§ **ASSIGNED TASK**: Please give back, word for word, only the lines starting at the one containing "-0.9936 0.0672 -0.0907" and ending at the one containing "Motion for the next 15" within the material below.

[[ SUPPLIED RECORDS, beginning ]]

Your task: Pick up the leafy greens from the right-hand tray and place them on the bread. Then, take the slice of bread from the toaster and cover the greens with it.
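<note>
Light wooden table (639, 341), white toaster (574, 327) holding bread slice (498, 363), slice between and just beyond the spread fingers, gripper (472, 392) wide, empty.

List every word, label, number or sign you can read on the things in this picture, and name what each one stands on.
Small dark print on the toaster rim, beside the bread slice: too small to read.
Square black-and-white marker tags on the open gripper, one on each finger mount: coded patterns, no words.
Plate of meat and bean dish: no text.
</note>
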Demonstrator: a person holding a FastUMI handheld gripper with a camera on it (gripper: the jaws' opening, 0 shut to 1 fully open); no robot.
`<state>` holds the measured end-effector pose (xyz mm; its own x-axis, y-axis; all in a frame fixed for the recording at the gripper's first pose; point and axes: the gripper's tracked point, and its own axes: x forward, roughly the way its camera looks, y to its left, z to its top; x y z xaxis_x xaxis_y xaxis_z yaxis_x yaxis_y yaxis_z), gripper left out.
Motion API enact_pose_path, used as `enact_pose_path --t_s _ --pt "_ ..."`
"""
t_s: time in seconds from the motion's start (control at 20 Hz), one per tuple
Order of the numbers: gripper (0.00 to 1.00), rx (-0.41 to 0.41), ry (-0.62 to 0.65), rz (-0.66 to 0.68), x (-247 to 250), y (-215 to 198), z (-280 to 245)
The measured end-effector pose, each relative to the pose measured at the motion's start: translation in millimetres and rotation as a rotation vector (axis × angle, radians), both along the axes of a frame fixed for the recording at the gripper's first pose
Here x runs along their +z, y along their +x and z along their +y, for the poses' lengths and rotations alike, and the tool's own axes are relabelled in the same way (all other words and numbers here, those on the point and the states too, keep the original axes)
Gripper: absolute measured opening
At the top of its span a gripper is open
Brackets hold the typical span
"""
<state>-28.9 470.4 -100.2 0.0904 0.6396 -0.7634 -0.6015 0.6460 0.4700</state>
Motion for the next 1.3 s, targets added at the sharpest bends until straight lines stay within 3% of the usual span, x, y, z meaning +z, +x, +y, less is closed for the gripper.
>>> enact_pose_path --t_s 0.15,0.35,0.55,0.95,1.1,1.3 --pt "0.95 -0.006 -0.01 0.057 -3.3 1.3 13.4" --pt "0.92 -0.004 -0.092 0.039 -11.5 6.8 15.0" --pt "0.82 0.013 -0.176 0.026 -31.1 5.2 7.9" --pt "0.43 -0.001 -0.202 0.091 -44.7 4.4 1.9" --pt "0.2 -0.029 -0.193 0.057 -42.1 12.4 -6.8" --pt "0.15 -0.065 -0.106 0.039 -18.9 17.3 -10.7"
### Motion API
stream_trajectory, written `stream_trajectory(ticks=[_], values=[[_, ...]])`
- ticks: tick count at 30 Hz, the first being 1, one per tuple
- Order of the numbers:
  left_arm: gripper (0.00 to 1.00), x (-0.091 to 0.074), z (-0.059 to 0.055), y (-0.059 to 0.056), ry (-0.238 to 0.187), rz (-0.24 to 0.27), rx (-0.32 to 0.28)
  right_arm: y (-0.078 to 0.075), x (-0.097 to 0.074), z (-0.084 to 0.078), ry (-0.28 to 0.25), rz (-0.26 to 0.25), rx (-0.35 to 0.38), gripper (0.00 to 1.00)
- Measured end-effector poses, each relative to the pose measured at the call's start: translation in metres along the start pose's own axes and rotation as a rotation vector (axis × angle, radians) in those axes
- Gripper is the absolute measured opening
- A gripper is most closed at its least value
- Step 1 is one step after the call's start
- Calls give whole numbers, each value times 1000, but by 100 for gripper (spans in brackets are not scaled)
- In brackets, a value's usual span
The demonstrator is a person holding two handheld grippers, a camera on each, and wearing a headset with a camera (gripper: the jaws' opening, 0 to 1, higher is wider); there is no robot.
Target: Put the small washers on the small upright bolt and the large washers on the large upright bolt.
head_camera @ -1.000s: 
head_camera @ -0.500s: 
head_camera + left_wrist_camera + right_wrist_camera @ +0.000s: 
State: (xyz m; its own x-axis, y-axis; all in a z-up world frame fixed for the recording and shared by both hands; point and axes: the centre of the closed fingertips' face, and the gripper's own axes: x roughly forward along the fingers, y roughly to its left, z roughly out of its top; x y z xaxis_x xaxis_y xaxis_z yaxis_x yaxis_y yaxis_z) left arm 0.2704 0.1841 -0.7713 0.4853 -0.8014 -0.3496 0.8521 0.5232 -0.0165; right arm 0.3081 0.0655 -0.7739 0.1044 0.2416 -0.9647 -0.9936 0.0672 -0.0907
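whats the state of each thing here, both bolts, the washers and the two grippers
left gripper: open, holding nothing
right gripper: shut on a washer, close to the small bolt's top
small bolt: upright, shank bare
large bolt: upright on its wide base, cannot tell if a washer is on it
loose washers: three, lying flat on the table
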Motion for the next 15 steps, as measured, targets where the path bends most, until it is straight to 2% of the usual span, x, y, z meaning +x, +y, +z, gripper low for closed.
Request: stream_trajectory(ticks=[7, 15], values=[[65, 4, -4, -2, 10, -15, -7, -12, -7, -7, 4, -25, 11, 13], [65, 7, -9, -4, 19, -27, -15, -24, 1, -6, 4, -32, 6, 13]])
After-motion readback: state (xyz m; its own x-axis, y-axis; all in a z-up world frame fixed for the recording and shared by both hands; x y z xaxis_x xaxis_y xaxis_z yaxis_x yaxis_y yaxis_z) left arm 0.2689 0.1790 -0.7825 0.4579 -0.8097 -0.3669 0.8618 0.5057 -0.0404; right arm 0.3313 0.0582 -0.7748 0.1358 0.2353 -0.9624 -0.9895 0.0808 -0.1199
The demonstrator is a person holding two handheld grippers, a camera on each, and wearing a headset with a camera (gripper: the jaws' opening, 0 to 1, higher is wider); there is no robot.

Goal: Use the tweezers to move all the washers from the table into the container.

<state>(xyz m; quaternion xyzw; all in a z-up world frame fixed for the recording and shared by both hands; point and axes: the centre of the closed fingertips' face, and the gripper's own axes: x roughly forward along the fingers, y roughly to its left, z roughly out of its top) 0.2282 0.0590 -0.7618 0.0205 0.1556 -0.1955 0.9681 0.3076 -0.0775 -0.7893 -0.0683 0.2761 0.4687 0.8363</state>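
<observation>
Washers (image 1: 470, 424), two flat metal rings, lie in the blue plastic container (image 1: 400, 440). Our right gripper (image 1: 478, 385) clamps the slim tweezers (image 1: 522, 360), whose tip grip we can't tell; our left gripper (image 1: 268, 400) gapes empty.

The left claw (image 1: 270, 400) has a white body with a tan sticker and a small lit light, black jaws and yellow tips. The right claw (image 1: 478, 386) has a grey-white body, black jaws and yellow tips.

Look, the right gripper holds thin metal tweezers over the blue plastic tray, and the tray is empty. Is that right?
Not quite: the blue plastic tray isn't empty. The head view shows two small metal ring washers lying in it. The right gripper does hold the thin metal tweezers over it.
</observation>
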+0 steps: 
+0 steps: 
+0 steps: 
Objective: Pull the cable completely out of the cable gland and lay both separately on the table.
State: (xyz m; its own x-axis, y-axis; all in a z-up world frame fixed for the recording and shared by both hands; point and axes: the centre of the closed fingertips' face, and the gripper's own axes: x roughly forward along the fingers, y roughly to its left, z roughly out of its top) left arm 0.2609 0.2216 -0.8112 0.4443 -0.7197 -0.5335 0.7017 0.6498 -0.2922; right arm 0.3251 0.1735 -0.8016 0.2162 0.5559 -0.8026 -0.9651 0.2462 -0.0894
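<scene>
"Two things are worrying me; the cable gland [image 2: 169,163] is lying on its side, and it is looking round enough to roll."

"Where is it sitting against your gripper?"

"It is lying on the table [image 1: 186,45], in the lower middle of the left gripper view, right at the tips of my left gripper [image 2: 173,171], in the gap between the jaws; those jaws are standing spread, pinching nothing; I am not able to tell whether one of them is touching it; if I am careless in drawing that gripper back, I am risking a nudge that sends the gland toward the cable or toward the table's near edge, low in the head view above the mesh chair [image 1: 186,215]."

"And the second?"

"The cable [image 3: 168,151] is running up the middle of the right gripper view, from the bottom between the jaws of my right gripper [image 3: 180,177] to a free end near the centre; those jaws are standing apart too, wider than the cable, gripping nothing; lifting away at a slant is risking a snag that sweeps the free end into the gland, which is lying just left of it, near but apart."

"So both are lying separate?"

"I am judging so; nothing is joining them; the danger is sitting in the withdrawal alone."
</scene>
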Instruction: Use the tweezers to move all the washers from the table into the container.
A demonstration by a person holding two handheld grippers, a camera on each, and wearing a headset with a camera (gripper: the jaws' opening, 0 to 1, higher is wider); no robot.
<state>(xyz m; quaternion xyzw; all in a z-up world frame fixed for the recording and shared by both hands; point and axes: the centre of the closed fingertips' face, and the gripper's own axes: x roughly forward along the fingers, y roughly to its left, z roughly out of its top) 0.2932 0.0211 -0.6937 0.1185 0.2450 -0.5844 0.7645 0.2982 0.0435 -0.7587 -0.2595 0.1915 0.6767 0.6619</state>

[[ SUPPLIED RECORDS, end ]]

§ **RESULT FOR THIS TASK**:
State: (xyz m; its own x-axis, y-axis; all in a z-up world frame fixed for the recording and shared by both hands; point and axes: the centre of the closed fingertips' face, and the gripper's own axes: x roughly forward along the fingers, y roughly to its left, z roughly out of its top; x y z xaxis_x xaxis_y xaxis_z yaxis_x yaxis_y yaxis_z) left arm 0.2704 0.1841 -0.7713 0.4853 -0.8014 -0.3496 0.8521 0.5232 -0.0165; right arm 0.3081 0.0655 -0.7739 0.1044 0.2416 -0.9647 -0.9936 0.0672 -0.0907
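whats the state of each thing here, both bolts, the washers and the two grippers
left gripper: open, holding nothing
right gripper: shut on a washer, close to the small bolt's top
small bolt: upright, shank bare
large bolt: upright on its wide base, cannot tell if a washer is on it
loose washers: three, lying flat on the table
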Motion for the next 15 steps, as measured, targets where the path bends most, until it is straight to 2% of the usual span, x, y, z meaning +x, +y, +z, gripper low for closed.

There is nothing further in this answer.